Task to complete: Your answer must be a single number: the count of lines in the entries below that hold "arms".

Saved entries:
• • •

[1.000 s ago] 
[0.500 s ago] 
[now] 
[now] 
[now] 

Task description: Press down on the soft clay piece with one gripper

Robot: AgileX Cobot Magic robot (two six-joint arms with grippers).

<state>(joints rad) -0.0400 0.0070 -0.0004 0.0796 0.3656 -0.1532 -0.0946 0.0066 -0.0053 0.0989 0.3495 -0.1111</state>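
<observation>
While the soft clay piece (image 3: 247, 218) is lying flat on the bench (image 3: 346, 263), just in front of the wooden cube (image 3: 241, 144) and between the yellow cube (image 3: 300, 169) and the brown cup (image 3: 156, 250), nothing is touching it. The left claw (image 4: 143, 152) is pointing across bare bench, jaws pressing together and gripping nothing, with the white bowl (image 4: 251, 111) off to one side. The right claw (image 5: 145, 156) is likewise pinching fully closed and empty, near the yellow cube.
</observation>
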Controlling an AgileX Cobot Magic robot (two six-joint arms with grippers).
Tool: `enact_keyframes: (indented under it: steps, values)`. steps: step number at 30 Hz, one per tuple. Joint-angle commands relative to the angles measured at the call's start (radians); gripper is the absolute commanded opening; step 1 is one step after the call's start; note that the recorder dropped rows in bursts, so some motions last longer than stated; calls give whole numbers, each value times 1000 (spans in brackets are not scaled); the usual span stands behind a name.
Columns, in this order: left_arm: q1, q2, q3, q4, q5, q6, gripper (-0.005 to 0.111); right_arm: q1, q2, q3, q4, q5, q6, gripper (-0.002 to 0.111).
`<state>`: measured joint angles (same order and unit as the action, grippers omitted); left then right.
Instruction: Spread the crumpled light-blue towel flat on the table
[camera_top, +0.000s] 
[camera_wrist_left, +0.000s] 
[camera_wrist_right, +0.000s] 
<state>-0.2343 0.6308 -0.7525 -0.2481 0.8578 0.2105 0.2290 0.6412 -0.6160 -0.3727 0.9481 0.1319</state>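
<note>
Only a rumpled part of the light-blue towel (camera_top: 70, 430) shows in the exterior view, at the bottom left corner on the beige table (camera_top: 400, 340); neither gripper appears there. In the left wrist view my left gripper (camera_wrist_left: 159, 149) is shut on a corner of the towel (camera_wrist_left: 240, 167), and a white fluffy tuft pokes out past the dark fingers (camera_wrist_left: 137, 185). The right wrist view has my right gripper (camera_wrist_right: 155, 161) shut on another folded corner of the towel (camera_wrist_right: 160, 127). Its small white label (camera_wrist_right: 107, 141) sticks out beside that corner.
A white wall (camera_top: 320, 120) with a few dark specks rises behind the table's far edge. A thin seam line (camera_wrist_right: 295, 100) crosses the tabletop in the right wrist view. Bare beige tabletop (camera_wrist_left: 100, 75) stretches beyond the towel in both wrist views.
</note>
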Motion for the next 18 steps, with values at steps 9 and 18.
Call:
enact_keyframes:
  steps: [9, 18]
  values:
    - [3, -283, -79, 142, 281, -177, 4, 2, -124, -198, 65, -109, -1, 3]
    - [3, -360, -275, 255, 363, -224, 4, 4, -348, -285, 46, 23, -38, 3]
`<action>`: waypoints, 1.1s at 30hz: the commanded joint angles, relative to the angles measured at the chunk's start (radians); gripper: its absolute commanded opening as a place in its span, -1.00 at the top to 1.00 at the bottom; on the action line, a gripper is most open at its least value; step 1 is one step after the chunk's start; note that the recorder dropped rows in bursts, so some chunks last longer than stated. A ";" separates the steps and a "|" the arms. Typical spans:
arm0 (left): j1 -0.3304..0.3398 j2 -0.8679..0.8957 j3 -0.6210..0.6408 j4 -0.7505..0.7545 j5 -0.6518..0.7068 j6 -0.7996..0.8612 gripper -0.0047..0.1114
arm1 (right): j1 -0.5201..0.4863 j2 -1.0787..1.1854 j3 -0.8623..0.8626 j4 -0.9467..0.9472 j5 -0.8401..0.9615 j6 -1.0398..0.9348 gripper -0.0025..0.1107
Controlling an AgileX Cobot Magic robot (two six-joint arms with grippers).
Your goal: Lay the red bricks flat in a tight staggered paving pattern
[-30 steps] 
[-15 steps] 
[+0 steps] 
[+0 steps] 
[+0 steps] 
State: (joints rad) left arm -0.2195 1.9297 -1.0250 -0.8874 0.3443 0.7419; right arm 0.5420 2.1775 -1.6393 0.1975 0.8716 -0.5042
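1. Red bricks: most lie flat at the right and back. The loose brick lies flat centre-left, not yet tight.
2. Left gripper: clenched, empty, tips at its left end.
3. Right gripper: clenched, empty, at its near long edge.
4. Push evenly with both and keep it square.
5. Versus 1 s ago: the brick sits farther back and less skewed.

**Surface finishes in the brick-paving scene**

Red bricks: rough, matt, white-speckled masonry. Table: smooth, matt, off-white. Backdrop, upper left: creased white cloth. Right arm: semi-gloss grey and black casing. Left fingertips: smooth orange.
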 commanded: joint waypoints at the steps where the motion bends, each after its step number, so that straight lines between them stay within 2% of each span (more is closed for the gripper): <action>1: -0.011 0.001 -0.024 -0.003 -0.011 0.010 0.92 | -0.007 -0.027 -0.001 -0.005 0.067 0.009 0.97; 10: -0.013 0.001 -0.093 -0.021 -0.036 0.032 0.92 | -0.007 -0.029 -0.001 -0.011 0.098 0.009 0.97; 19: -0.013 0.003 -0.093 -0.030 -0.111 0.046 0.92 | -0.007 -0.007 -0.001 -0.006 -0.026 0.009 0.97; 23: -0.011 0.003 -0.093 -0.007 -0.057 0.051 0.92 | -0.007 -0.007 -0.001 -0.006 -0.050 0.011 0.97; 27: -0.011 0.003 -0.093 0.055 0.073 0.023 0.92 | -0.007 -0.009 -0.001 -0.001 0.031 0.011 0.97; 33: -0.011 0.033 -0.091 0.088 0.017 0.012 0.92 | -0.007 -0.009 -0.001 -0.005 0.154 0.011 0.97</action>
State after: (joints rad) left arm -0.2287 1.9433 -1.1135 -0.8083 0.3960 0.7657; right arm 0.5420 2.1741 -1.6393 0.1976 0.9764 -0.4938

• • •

Result of this exercise: 4